Поверженный Бахусом потомок древнего рода мирно спал на кровати, напрудив, как детстве, преображенным угорским в штаны. Может быть, детство и снилось ему, – сны его в настоящем стали зыбки, неотчетливы, черно-белы, словно сила, питающая жизнь каждого человека, устала пребывать в когдатошнем пане Цурковском, и иссякла, оставляя его на произвол текущему дню. Снилось детство, а что было в том детстве? Для чего оно с ним приключилось, если ничего не исполнилось из тех обетований, предчувствий и знамений? И он опять был один, как тогда, в тех огромных до бесконечности днях зрелого подольского лета, когда большие переспелые яблоки с глухим стуком падали на землю его родины, великой в веках Речи Посполитой, и он сидел на крыльце, разряженный, словно кукла, в хрустящие брюссельские кружева, лежащие отложным веером на парчовом камзоле, а высокий отцовский гайдук сек до кровавых отметин пойманных в саду за кражей яблок селянских мальчишек, его ровесников, – с ними под страхом жестокого наказания ему было запрещено даже заговаривать, и у них уже тогда судьбы были вполне понятны и определенны, как понятна и определенна была для всех, и для него в том числе, судьба его собственная, а потом перед старым паном Цурковским, перед дедом его, стояли на коленях их отцы в серых посконных рубахах, и дед, расчувствовавшись от витиеватой вразумительной речи к этим холопам-русинам, хлестал их для большего назидания плетью по головам и плечам, а они стояли, стояли, – молча, покорно, смиренно, – как животные, для которых главное – просто выжить, и все… Да что это, Господи!.. Дело привычное, ибо век, в котором жили они, был во сто крат страшнее.

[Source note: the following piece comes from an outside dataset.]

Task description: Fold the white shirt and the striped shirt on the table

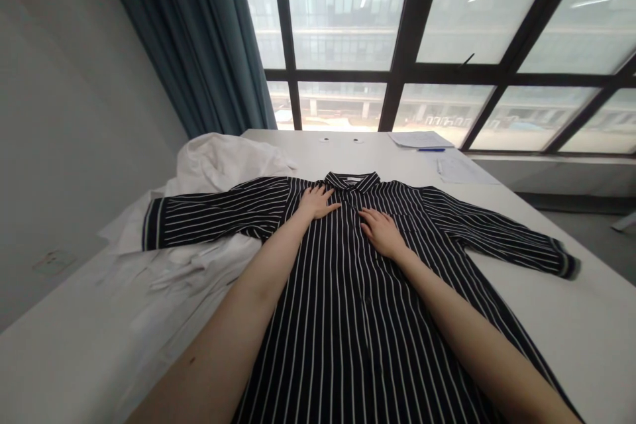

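A black shirt with thin white stripes (348,291) lies spread face up on a white table (571,318), sleeves stretched out to both sides and collar at the far end. My left hand (317,202) rests flat on the shirt's chest just left of the collar, fingers spread. My right hand (380,230) lies flat on the chest to the right of the button line, fingers stretched toward the collar. Neither hand holds anything.
A crumpled white garment (218,162) lies at the far left of the table, partly under the left sleeve. Papers (420,139) and a blue pen (430,150) sit at the far edge by the large window. A teal curtain (199,33) hangs at the left.
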`<action>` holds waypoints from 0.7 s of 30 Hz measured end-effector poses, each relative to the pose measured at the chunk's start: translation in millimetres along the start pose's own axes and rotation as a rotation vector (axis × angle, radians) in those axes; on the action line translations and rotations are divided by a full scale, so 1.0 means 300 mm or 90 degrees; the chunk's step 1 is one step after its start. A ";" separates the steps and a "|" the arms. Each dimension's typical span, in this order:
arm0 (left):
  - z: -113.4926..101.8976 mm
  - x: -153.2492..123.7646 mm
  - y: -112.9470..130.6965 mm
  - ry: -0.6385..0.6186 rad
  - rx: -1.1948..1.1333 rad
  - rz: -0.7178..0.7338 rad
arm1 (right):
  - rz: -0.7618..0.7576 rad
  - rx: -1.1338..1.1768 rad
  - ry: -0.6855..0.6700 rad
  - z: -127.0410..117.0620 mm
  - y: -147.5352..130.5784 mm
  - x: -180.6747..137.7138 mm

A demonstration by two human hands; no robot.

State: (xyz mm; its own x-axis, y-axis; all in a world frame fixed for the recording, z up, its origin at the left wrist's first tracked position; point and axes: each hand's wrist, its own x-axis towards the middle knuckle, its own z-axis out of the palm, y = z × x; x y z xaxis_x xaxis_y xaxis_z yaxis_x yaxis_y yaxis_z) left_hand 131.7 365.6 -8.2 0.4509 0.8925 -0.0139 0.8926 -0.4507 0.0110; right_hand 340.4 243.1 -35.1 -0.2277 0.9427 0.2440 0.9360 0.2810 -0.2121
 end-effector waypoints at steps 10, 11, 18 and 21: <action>0.012 -0.157 0.191 0.105 -0.010 0.056 | 0.031 0.026 0.090 -0.029 -0.004 0.000; 0.022 -0.177 0.202 0.100 -0.015 0.061 | 0.040 0.022 0.110 -0.038 -0.002 -0.003; 0.053 -0.242 0.213 0.106 -0.072 0.068 | 0.077 -0.058 0.071 -0.034 0.022 -0.023; 0.044 -0.254 0.216 0.150 -0.080 0.085 | 0.083 -0.066 0.037 -0.016 0.032 -0.021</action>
State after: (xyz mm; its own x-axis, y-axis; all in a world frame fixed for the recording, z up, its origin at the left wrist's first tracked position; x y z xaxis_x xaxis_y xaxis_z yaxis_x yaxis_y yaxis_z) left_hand 155.1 268.3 -19.6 0.5385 0.8112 0.2280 0.8109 -0.5724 0.1214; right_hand 352.0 239.1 -34.2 -0.0887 0.9571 0.2759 0.9800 0.1334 -0.1479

В детстве он готовился жить и быть воином великой и беззаветно любимой Речи Посполитой, как некогда жили и служили Польше, еще до Люблинской унии, его предки, когда земли Польши разом учетверились за счет присоединенных восточных кресов Великого княжества Литовского и государство стало настоящей империей в контексте раздробленной Европы, погибающей в религиозных войнах всех со всеми. Эту землю получил наградой за храбрость и немилосердие ко врагу еще прадед. Так жили мужчины рода Цурковских со времен великой династии Пястов. Но что-то произошло, и не только с ними, но и со всей молодой и видимо сильной державой, – и сила стала иссякать постепенно, уходить, как вода, в глубокий и ненасытный песок, и начало этой беды и приходилось, по всей видимости, как раз на его детство. Может быть, потому, что по-настоящему сильный никогда не поднимет руку на слабого? А если поднимет – то рука эта отсохнет?.. Да, дед и отец без пощады секли и обирали окрестных селян-посполитых… Ну а что тут такого? Они же – не совсем и люди, так кажется… Да… Но все-таки – кто знает об этом?.. Кто, кроме Бога?.. И если виновен в былом род Цурковских, то только ли в этом?..
Был ли то сон, приоткрывший полог с того, чего не уяснить трезвым разумом в обычном течение дня и привычном круге насущных забот; было ли то противоестественным дейстием коварного угорского Бахуса; либо вызрело к этой ночи из опыта всей жизни пана Цурковского, понять было достаточно затруднительно, и потому, проснувшись от некоей мысленной судороги, пан Григор обрел себя возлежащим в охотничьей экипировке, но без сапог, на собственной кровати в собственном доме. Он пытался восстановить расторгнутую угорским вином цепь событий, приведших его к столь странному состоянию, воскресившему его малые детские шалости, и вспомнил того молодого русина из-под королевского леса.
– Мотря! – нарушил пан Григор покойную тишину запустелого дома, – Мотря! Kurwaaaaa!